» **Work request**
Show every line from the data below that includes "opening".

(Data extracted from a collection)
═══

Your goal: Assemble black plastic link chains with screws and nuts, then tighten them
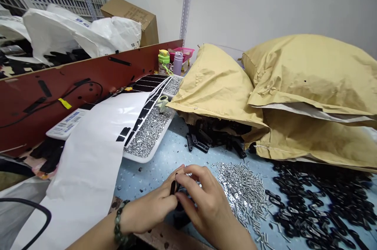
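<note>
At the front edge of the blue table my two hands meet around a small black plastic part (173, 186). My left hand (157, 203) is closed on it, and the beaded bracelet (119, 222) sits on that wrist. The fingertips of my right hand (203, 195) pinch at the same part from the right; what else they may hold is hidden. Just right of my hands lies a pile of silver screws (247, 187) with small washers (231, 181) among them. Farther right spreads a heap of black plastic parts (312, 203).
Behind my hands an open paper sack (220, 81) spills black pieces (203, 140). Larger sacks (312, 73) stand at right. To the left are a white tray (143, 159) of small metal pieces, scissors (161, 103), a long white sheet (97, 144) and a red board (88, 81).
</note>
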The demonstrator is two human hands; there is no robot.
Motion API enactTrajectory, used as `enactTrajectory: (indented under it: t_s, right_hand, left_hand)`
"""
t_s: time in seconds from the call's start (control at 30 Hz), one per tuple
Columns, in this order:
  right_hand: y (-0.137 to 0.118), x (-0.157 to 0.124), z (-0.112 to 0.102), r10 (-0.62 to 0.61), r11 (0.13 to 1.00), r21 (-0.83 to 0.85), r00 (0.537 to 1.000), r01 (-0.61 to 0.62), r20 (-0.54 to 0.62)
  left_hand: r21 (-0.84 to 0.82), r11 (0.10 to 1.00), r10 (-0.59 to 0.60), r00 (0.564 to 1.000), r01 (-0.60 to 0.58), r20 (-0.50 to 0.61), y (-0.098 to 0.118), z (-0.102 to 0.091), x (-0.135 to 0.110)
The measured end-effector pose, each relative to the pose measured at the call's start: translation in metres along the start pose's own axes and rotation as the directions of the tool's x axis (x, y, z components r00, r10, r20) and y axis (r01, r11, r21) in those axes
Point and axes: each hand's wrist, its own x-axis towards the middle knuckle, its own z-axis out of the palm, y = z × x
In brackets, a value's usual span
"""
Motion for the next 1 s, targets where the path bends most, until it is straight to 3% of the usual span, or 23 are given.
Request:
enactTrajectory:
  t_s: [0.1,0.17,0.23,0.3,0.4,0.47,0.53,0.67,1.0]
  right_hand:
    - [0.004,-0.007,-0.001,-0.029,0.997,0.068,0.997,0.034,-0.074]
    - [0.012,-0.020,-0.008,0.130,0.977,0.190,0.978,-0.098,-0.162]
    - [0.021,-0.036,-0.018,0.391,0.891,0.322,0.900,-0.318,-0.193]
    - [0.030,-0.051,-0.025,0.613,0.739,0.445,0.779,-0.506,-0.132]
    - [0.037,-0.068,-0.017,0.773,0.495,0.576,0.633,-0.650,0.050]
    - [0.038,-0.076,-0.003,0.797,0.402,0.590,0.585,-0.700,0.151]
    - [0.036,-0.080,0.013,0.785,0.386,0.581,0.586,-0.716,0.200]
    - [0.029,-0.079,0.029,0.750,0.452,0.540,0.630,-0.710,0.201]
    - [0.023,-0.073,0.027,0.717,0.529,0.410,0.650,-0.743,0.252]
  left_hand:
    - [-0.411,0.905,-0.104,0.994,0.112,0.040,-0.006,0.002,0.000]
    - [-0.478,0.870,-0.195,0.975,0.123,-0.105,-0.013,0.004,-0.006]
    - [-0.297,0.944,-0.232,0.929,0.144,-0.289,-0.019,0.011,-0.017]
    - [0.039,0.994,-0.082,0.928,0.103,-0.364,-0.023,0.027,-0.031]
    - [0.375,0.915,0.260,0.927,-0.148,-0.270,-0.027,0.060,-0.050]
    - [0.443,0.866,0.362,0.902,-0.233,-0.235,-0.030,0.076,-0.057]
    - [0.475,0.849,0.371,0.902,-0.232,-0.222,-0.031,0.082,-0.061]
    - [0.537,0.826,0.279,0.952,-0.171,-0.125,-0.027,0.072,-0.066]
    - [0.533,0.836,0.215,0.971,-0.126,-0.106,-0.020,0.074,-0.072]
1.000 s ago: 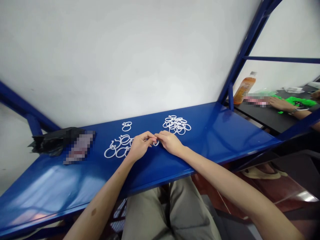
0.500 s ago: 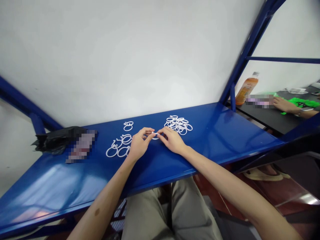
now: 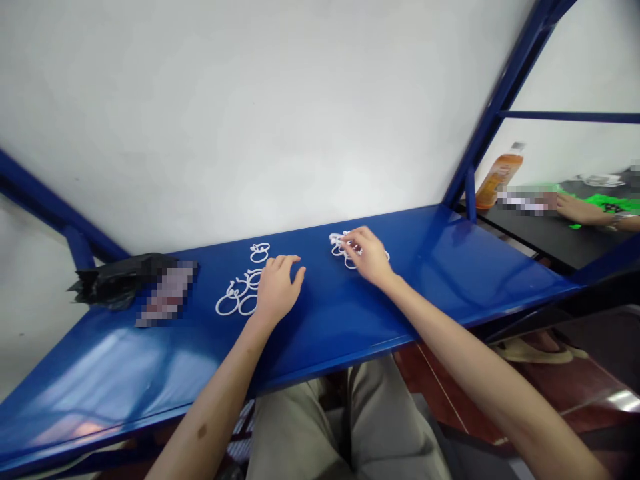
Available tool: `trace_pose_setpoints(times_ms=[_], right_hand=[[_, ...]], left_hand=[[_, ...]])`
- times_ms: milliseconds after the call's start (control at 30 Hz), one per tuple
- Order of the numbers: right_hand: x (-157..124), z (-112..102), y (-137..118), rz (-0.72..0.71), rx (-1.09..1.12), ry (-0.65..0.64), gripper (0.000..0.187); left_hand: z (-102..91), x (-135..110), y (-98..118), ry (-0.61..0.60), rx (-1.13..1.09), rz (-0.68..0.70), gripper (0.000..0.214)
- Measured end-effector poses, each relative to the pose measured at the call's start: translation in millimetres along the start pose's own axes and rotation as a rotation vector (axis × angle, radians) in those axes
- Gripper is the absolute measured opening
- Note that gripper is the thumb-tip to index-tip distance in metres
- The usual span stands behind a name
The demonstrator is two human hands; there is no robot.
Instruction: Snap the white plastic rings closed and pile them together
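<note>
My left hand [image 3: 280, 287] hovers over the blue table with its fingers apart and nothing in them. Just left of it lie several white plastic curtain rings [image 3: 228, 305] with small eyelets, partly covered by that hand. A smaller cluster of the same rings [image 3: 259, 255] sits farther back. Over on the right, my right hand [image 3: 367, 255] reaches over a pile of white rings [image 3: 351, 263] and hides much of it. A slightly blurred white curtain ring [image 3: 335, 239] shows at its fingertips, which look closed on it.
On the blue table [image 3: 400, 307], a black plastic bag [image 3: 113, 280] and a blurred-out packet [image 3: 170, 293] lie at the left. Blue posts [image 3: 490, 113] frame the right end. Beyond, a co-worker's hand [image 3: 580, 208] works near a bottle [image 3: 500, 177] and green material [image 3: 613, 202].
Both hands held one ring between them over the middle. My right hand has moved right and away to the pile; my left hand has let go and opened. The view shifted slightly.
</note>
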State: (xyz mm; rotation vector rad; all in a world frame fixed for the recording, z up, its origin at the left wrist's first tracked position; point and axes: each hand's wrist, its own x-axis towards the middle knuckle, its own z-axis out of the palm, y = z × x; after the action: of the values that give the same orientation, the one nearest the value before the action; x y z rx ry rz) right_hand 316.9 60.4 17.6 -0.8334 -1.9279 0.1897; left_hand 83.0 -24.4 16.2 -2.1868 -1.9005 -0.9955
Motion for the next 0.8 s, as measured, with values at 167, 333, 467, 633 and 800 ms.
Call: trace_pose_setpoints(times_ms=[167,333,467,633,800], right_hand=[[37.3,-39.5,63.3,0.232,-0.278,-0.098,0.012],[46.7,-58.8,95.8,0.257,-0.375,-0.369,0.015],[44.7,-58.4,98.1,0.278,-0.347,-0.494,0.017],[43.4,-55.1,97.7,0.297,-0.328,-0.489,0.025],[39.2,-54.0,99.0,0.229,-0.381,-0.403,0.027]], left_hand=[[-3.9,-5.3,-8.2,-0.039,0.432,-0.062,0.030],[-5.3,-7.6,-5.2,-0.045,0.516,-0.096,0.032],[-3.1,-7.5,-1.1,-0.131,0.458,-0.055,0.032],[1.9,-7.7,1.3,-0.126,0.251,0.010,0.028],[1.8,-5.1,5.8,-0.215,-0.085,0.040,0.030]])
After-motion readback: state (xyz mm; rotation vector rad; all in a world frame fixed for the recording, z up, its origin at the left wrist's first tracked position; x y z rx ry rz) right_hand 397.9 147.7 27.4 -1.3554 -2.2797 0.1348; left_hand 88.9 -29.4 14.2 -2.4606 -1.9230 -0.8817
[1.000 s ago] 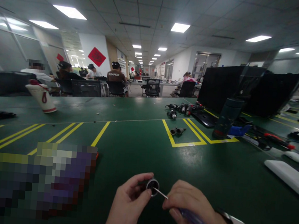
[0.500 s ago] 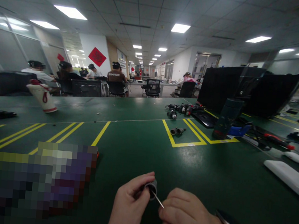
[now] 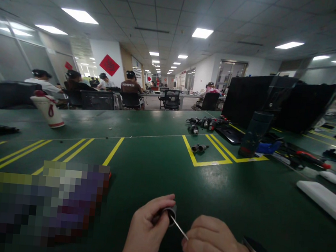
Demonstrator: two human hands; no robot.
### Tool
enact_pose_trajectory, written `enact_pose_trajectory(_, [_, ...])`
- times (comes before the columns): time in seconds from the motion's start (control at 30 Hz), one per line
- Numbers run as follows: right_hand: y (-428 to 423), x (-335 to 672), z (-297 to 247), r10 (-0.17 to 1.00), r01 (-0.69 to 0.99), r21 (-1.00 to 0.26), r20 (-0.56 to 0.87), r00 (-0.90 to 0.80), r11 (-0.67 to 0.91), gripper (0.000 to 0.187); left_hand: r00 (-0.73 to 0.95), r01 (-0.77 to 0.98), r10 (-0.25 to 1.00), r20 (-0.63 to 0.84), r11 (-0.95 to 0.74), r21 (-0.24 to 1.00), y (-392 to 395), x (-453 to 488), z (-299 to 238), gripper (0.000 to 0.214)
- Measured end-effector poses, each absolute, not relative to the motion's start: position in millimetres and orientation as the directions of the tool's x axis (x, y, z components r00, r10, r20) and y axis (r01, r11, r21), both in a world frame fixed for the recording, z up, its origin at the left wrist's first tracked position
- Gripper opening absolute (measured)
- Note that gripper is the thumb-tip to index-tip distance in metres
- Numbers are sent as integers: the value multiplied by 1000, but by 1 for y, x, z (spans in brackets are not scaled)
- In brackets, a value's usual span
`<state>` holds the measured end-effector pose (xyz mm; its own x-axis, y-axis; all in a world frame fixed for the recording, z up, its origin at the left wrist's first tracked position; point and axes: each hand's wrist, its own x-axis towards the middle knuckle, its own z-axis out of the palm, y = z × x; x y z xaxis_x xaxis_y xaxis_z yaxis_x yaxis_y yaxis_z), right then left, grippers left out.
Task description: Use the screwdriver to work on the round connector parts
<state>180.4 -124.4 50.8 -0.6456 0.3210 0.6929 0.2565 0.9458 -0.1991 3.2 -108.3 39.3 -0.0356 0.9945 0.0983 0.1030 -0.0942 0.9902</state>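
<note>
My left hand is closed around a small round grey metal connector shell, its open end tilted toward my right hand. Wrapped about the handle of a screwdriver, my right hand is just to the right. The thin bare shaft runs up and left into the mouth of the shell. Its tip is hidden inside, and my fingers cover most of the dark bluish handle. Farther up the green table, two similar metal connectors lie within a yellow tape outline.
A dark bottle stands before black monitors at right, with cables and connectors beside it. A white bar-shaped case lies at the right edge. A pale cup stands far left. A blurred purple-orange object lies near left.
My right hand has shifted slightly right and down, so more of the screwdriver shaft shows outside the shell. My left hand and the shell have hardly moved.
</note>
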Motion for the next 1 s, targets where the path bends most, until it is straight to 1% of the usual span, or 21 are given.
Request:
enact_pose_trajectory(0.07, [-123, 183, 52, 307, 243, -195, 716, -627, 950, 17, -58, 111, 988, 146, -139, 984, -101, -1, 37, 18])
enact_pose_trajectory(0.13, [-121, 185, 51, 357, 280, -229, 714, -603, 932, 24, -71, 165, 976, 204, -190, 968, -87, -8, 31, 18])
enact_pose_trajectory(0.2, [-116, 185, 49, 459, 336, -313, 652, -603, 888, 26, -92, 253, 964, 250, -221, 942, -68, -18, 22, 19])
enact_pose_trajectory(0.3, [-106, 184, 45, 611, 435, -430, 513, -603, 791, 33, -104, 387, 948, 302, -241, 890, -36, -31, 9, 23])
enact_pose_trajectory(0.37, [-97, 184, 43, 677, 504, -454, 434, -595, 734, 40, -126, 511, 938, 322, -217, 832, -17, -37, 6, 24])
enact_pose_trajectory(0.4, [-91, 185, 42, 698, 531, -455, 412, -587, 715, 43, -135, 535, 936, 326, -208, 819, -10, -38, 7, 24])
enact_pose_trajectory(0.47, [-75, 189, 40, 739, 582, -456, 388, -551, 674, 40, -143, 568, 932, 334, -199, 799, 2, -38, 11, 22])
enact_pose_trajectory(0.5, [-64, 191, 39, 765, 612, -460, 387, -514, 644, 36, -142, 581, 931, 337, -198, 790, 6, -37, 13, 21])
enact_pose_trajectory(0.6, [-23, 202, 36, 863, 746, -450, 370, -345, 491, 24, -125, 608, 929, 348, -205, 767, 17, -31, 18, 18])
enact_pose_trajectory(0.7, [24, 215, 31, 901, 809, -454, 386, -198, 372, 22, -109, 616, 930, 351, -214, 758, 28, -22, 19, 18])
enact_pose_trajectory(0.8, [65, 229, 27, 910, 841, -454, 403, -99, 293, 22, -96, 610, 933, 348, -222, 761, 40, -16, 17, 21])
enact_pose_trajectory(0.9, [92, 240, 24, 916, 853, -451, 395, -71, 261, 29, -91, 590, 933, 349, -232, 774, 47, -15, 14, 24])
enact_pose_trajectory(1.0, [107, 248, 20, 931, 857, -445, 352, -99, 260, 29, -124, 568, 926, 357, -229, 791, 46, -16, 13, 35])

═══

» **Solution to this exercise**
- Gripper is the absolute measured opening
- Gripper opening absolute (measured)

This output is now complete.